In your particular case I'd steer you away from it anyway. Your network will give you pain with this system, and if you've never run a source-based distro you've no idea how long it can take to build stuff on an older machine. (It takes 12 hours to build KDE 3.1 on this Athlon 1.3 GHz 384MB RAM!)
Ray Kohler
I've installed Gentoo on an older machine recently (PII450). The installation and portage works fine. But the procedure is long and tedious. You absolutely need a good Internet connection. My machine certainly spend 50 hours downloading / compiling !
In comparison with other distributions I don't think there is a important performance gain. But you know what's going on and certainly learn much about the Linux innards. If you want to avoid this then you are much better off with a 'traditional' distro.
Markus
The sourced based distros (LFS, Gentoo, Sourcemage etc.) do have a big performance increase over binary distro, put you pay for this in easy of administration.
If you've got a bit of linux experience and are not afraid of a bit of time consuming work, I'd say go for it, maybe give my distro Sourcemage Linux a shot. IMHO it has a better packaging system then gentoo
Joel Mayes
> useless. I guess the only remaining question I have is whether Gentoo > offers any performance benefits over FreeBSD 4.7, assuming I installed from > a stage3 tarball.
It seems to break even so far as I can tell. Coming from FreeBSD you'll likely notice a couple of things:
unmerging (removing) packages doesn't take into account dependencies, so you can really blow things up when cleaning unwanted packages. You can even unmerge glibc if you try.
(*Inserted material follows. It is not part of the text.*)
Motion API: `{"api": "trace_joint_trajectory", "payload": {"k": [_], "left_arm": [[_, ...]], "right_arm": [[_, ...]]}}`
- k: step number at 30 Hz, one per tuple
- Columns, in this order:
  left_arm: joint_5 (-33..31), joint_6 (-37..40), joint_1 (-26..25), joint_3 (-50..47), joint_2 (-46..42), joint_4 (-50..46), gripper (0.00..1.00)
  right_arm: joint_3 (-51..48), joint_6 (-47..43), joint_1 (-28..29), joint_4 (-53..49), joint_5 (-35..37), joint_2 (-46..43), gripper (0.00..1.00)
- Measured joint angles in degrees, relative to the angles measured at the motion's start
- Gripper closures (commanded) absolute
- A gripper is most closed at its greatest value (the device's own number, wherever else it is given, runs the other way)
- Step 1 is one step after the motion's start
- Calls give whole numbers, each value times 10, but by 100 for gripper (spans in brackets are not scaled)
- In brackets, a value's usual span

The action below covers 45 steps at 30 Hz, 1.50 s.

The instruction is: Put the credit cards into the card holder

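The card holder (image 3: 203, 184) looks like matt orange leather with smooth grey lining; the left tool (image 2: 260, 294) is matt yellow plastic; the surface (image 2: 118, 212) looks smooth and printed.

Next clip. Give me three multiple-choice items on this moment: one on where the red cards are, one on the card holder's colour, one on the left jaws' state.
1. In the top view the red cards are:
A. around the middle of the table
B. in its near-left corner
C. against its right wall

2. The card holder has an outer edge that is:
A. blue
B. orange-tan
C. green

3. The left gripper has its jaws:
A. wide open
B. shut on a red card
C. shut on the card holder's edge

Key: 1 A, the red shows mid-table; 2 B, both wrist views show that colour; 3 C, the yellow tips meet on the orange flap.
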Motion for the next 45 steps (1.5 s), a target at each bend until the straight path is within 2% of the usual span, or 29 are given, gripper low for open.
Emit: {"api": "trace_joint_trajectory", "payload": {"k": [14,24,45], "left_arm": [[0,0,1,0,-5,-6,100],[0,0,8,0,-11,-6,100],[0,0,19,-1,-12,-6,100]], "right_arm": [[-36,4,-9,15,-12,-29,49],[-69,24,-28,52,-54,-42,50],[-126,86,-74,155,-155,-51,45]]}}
Gentoo uses the authors' build processes more strictly than FreeBSD. The FreeBSD guys sometimes take time-saving shortcuts since it's not necessary to have support for non-FreeBSD, the Gentoo devel team doesn't do this.
Ray Kohler
> Thanks alot for your advice. I am going to stick with FreeBSD as I have a 4 > cd set with almost all the packages precompiled (a nice thing on my slow > machine) although sometime when I have a lot of time to kill I think I will > try Gentoo :)
If you have a lot of time to kill LFS will teach you more about Linux than Gentoo.